» Exercise: Across the listing below, how many lines have the word "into" in them? Provide only the number.

Information provided below:

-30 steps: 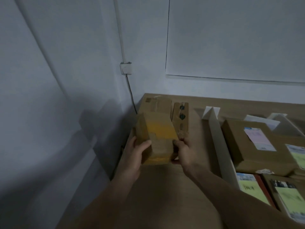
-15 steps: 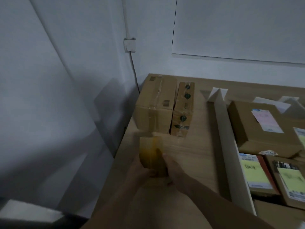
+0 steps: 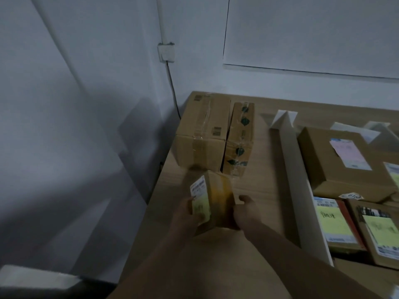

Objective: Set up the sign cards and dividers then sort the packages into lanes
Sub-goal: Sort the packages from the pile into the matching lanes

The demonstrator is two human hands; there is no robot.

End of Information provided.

» Result: 2